• _ASSIGNMENT_
Before returning the data, strip out the pictures and keep everything else exactly the same.

DATASET EXTRACT section start

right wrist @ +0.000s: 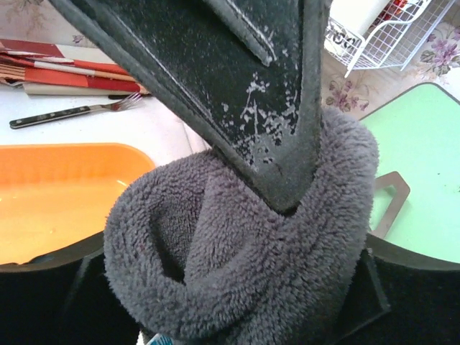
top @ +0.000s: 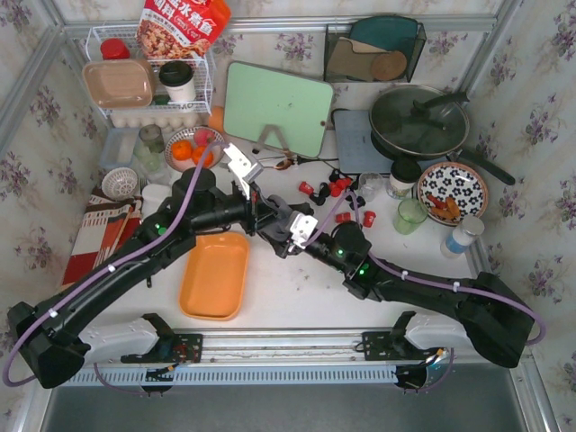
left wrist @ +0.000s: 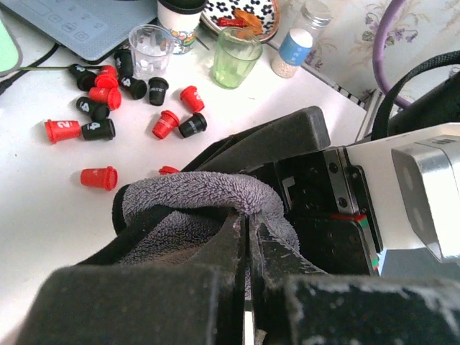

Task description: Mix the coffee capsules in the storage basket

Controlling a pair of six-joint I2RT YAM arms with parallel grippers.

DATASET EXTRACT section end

• _RESULT BELOW_
right wrist @ +0.000s: 
top @ +0.000s: 
left wrist @ +0.000s: 

Task description: Mix the coffee capsules in the storage basket

Controlling a pair of six-joint I2RT YAM arms with parallel grippers.

Nothing further remains in the output.